> Problem details
Nothing should change. Output the data exactly.

START Recorded data

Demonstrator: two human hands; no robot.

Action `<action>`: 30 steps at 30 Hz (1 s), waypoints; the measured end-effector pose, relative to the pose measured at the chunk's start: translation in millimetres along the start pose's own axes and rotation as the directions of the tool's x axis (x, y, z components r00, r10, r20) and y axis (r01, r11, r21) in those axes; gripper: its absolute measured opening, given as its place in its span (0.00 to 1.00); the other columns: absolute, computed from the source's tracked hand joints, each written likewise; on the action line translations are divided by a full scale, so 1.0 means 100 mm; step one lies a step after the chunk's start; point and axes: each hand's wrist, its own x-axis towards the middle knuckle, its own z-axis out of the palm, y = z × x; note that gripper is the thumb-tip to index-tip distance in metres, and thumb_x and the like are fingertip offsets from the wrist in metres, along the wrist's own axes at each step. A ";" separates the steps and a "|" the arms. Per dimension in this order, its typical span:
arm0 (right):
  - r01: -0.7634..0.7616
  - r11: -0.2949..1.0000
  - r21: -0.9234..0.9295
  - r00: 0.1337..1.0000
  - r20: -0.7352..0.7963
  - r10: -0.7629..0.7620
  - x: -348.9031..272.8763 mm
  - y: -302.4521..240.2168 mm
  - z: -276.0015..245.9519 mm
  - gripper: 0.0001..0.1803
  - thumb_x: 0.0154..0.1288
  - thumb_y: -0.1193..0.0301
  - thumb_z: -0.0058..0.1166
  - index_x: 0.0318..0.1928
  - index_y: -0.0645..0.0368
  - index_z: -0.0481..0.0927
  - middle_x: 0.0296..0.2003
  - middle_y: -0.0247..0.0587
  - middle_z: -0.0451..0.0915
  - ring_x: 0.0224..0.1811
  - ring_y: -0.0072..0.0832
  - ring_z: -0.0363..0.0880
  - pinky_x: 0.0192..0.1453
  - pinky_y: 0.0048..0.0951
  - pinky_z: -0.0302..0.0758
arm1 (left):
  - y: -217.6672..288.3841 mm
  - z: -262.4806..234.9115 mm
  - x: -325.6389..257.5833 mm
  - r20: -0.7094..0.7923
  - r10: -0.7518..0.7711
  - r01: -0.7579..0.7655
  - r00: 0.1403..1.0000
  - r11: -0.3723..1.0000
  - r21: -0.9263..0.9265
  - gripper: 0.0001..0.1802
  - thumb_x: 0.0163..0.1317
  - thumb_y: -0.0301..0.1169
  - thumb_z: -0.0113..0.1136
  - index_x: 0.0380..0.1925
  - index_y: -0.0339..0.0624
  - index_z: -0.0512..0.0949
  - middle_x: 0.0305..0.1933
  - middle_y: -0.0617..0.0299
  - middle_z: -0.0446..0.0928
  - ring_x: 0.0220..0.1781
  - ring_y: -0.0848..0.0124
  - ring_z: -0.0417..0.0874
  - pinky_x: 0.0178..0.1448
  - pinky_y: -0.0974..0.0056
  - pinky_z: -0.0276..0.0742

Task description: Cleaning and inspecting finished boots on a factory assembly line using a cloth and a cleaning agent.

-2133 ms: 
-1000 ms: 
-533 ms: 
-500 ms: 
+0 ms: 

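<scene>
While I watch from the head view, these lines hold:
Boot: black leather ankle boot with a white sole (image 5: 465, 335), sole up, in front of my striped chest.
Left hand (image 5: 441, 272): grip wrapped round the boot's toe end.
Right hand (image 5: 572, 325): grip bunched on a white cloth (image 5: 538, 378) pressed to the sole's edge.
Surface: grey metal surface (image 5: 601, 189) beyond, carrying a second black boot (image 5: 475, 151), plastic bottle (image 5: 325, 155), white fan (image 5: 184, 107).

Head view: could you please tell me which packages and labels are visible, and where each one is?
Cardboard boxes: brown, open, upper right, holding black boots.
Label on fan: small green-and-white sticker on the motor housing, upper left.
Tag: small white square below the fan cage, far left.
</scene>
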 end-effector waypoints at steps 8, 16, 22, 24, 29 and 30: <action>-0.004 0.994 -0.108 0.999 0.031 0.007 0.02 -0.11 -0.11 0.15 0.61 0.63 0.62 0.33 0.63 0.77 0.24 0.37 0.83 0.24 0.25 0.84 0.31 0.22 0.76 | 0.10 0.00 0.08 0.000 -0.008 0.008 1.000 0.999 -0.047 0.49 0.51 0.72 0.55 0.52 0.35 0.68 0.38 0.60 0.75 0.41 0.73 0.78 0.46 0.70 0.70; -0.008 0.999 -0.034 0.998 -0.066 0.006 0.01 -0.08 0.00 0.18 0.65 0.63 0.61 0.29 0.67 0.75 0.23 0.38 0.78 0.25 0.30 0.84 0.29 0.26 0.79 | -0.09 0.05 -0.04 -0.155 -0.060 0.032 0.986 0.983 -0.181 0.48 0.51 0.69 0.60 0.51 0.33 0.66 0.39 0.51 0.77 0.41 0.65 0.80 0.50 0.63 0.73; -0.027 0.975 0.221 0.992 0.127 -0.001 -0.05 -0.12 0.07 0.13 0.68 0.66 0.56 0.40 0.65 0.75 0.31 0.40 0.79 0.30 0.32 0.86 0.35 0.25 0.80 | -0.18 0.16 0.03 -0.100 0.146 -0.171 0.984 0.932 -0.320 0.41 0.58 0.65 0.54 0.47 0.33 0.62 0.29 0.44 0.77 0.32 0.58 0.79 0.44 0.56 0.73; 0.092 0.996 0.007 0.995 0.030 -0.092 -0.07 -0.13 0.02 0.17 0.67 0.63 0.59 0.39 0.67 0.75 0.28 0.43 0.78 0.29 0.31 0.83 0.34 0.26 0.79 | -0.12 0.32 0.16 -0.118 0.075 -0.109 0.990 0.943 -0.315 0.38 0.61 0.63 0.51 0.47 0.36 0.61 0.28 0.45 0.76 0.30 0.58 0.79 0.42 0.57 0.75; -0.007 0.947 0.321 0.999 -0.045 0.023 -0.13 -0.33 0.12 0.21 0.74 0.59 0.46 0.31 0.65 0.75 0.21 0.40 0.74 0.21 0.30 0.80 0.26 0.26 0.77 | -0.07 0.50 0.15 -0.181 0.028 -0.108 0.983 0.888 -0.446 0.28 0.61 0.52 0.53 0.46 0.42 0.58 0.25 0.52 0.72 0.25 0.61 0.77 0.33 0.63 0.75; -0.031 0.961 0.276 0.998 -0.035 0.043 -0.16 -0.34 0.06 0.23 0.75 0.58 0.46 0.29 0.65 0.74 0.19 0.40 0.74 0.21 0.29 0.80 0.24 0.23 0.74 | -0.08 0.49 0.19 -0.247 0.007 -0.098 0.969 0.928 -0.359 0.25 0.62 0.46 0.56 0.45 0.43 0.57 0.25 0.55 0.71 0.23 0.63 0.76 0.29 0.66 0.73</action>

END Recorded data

> Answer to the exercise
Demonstrator: two human hands; no robot.

Action `<action>`: 30 steps at 30 Hz (1 s), waypoints; the measured end-effector pose, relative to the pose measured at the chunk's start: translation in millimetres along the start pose's own axes and rotation as the directions of the tool's x axis (x, y, z components r00, r10, r20) and y axis (r01, r11, r21) in those axes; gripper: its absolute measured opening, given as its place in its span (0.00 to 1.00); the other columns: absolute, computed from the source's tracked hand joints, each written likewise; on the action line translations are divided by a full scale, so 1.0 means 100 mm; step one lies a step after the chunk's start; point and axes: each hand's wrist, its own x-axis towards the middle knuckle, its own z-axis out of the palm, y = z × x; note that gripper is the thumb-tip to index-tip distance in metres, and thumb_x and the like are fingertip offsets from the wrist in metres, along the wrist's own axes at each step. A ";" separates the steps and a "|" the arms. Per dimension in this order, its typical span:
arm0 (right):
  - r01: -0.7634..0.7616
  - r11: -0.2949..1.0000
  - r21: -0.9234..0.9295
  - r00: 0.1337..1.0000
  - r20: -0.7352..0.7963
  - r10: -0.7629..0.7620
  - x: -348.9031..272.8763 mm
  - y: -302.4521..240.2168 mm
  - z: -276.0015..245.9519 mm
  - gripper: 0.0001..0.1803
  - thumb_x: 0.0154..0.1288
  - thumb_y: -0.1193..0.0301
  - thumb_z: -0.0058..0.1166
  - index_x: 0.0318..0.1928
  - index_y: -0.0645..0.0368
  - index_z: -0.0481..0.0927
  - middle_x: 0.0296..0.2003
  - middle_y: -0.0247..0.0587
  - middle_z: -0.0451..0.0915
  - ring_x: 0.0224..0.1811
  - ring_y: -0.0072..0.0832
  - ring_z: -0.0363..0.0880
  - pinky_x: 0.0192..0.1453
  - pinky_y: 0.0048..0.0951
  - pinky_z: -0.0302..0.0758
arm1 (left):
  - y: -217.6672..288.3841 mm
  - z: -262.4806..234.9115 mm
  - x: -325.6389..257.5833 mm
  - r20: -0.7094..0.7923
  - r10: -0.7518..0.7711
  - r01: -0.7579..0.7655
  - r00: 0.1403..1.0000
  - r11: -0.3723..1.0000
  - r21: -0.9263..0.9265
  - gripper: 0.0001..0.1802
  - thumb_x: 0.0163..0.1317
  - thumb_y: -0.0301..0.1169
  - thumb_z: -0.0113..0.1136
  - index_x: 0.0380..0.1925
  - index_y: -0.0339..0.0624
  - index_z: -0.0512..0.0949
  - middle_x: 0.0305..0.1933
  - middle_y: -0.0617..0.0299
  - middle_z: -0.0446..0.0928
  - ring_x: 0.0220..0.1781
  - ring_y: -0.0848..0.0124
  - ring_z: -0.0417..0.0874
  - pinky_x: 0.0178..0.1448
  - pinky_y: -0.0974..0.0056
  - pinky_z: -0.0276..0.0742

Task description: Cleaning and inspecting finished boots on a factory assembly line using a cloth and a cleaning agent.

-2133 ms: 
-1000 ms: 
-533 ms: 
-500 ms: 
+0 ms: 

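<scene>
While I watch from the head view, these lines hold:
Boot: black leather ankle boot with a white sole (image 5: 465, 335), sole up, in front of my striped chest.
Left hand (image 5: 441, 272): grip wrapped round the boot's toe end.
Right hand (image 5: 572, 325): grip bunched on a white cloth (image 5: 538, 378) pressed to the sole's edge.
Surface: grey metal surface (image 5: 601, 189) beyond, carrying a second black boot (image 5: 475, 151), plastic bottle (image 5: 325, 155), white fan (image 5: 184, 107).

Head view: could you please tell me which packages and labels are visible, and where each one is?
Cardboard boxes: brown, open, upper right, holding black boots.
Label on fan: small green-and-white sticker on the motor housing, upper left.
Tag: small white square below the fan cage, far left.
</scene>
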 end-effector waypoints at steps 8, 16, 22, 24, 29 and 30: <action>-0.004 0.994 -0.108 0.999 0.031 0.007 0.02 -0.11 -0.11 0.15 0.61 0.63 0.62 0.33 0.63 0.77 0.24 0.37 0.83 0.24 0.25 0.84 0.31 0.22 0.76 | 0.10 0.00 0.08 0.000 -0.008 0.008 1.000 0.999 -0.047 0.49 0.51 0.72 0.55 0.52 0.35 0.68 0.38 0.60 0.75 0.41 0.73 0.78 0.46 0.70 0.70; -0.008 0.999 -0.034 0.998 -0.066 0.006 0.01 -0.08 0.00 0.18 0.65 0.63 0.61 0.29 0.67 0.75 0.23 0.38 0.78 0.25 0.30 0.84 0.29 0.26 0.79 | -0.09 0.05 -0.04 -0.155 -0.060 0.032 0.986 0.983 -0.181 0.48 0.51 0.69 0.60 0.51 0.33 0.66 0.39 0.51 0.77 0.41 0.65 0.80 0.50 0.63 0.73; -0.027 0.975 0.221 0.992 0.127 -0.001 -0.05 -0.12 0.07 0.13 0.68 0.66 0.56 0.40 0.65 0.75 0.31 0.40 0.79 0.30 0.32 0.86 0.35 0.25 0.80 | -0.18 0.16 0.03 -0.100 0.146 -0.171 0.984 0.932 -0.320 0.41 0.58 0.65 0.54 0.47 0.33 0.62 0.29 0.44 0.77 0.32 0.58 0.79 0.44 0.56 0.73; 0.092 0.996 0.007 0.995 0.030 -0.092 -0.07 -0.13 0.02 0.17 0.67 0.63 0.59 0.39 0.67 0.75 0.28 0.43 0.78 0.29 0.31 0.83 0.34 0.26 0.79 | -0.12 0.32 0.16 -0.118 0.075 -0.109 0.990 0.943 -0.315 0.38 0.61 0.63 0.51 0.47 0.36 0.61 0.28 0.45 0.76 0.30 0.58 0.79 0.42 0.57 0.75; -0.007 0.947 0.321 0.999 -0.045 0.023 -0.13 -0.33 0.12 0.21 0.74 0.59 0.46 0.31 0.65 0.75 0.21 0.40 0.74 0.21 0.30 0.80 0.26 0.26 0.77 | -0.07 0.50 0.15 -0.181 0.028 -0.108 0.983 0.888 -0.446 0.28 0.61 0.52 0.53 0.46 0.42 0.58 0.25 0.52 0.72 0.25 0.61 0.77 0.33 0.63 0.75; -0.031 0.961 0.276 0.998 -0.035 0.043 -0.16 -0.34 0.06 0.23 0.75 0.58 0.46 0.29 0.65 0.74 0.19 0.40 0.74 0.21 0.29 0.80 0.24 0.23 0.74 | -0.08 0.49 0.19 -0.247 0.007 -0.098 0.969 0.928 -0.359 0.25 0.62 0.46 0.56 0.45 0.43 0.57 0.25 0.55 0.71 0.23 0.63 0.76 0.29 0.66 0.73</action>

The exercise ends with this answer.